The stability of prices of many items of backpacking gear over the past ten years has been remarkable. Think tents or waterproofs. While there have been some relative movements, prices have tended to be quite stable. The main reason for this has been the rise of China as the workshop of the world. As production has expanded, unit costs have fallen and productivity has risen, meaning that prices have tended to be stable (allowing for quality improvements and currency movements).
However, this could be on the verge of changing. A considerable proportion of backpacking gear sourced from China will be made by small and medium-sized companies (SMEs in the jargon). Because backpacking is still a specialist market, it is unlikely that much production will be produced by the very large domestic Chinese companies. In a blog that I read regularly on Chinese economics, Michael Pettis is suggesting that many Chinese SMEs are finding access to credit difficult and that many are facing bankruptcy.

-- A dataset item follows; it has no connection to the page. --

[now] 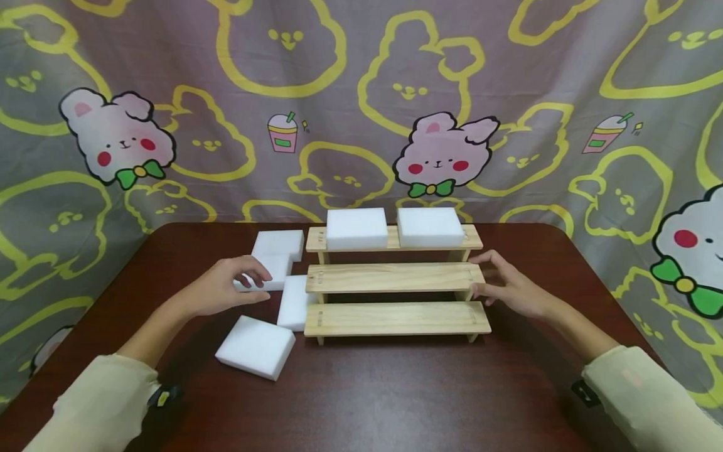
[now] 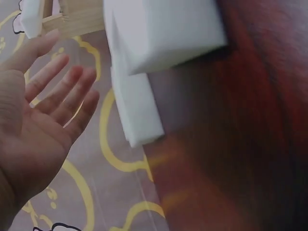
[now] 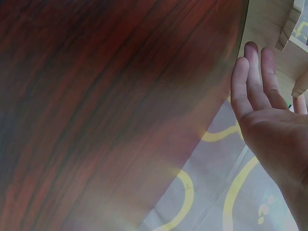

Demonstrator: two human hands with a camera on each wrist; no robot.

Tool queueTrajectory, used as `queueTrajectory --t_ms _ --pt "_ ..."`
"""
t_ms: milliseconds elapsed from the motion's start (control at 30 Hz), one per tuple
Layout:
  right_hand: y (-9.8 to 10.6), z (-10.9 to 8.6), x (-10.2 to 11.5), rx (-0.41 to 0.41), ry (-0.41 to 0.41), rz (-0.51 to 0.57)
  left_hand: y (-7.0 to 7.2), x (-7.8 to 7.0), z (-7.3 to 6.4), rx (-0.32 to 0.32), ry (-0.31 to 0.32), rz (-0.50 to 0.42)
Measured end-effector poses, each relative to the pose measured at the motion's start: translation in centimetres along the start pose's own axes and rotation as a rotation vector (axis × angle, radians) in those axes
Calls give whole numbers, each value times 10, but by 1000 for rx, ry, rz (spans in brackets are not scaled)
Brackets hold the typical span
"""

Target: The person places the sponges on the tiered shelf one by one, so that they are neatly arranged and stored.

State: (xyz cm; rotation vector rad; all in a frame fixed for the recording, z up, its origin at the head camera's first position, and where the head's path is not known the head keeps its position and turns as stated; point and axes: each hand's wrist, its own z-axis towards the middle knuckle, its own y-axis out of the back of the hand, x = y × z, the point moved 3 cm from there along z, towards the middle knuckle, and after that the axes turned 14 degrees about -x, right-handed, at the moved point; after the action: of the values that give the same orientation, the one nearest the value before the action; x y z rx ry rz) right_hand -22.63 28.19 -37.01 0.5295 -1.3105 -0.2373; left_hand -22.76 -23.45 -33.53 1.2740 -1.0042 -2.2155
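A three-tier wooden stand (image 1: 395,278) stands on the table. On its top tier sit two white foam blocks, a left one (image 1: 357,228) and a right one (image 1: 430,226). My right hand (image 1: 511,289) is at the stand's right side, thumb and forefinger by the end of the middle tier; in the right wrist view its other fingers (image 3: 255,86) extend beside the wood. My left hand (image 1: 223,285) hovers over the white blocks left of the stand, fingers loosely bent and holding nothing. Beneath it lies a partly covered block (image 1: 277,270).
More white blocks lie to the left: one at the back (image 1: 279,243), one against the stand (image 1: 294,304), and one nearer the front (image 1: 256,347). The dark red-brown table (image 1: 395,395) ends at a patterned curtain (image 1: 350,125) behind and on both sides.
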Motion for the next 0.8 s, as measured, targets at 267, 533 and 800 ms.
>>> queueTrajectory --t_ms 267,533,800 --pt "0 0 -1 -3 4 5 0 17 -22 185 45 -33" --pt "1 0 -1 0 0 4 -2 27 -39 326 121 -125" --pt "0 0 0 -1 3 10 -2 33 -45 339 109 -151"
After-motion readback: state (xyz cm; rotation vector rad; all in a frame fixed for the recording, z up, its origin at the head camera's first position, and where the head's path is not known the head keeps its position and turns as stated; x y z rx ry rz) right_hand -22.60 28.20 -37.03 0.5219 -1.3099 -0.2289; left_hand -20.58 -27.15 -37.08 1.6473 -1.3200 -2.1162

If this is true and there is a wave of bankruptcies in SMEs, then supplies of cheap backpacking gear may be disrupted or even disappear altogether. Admittedly there are other countries used for production like Vietnam (Osprey) and Columbia (Paramo), but look at the labels in any outdoor shop. A lot of product still comes from China. We might be witnessing the start of a radical shift in the outdoors industry. If companies cannot rely on cheap Chinese production, they will have to rethink their strategies and business models dramatically.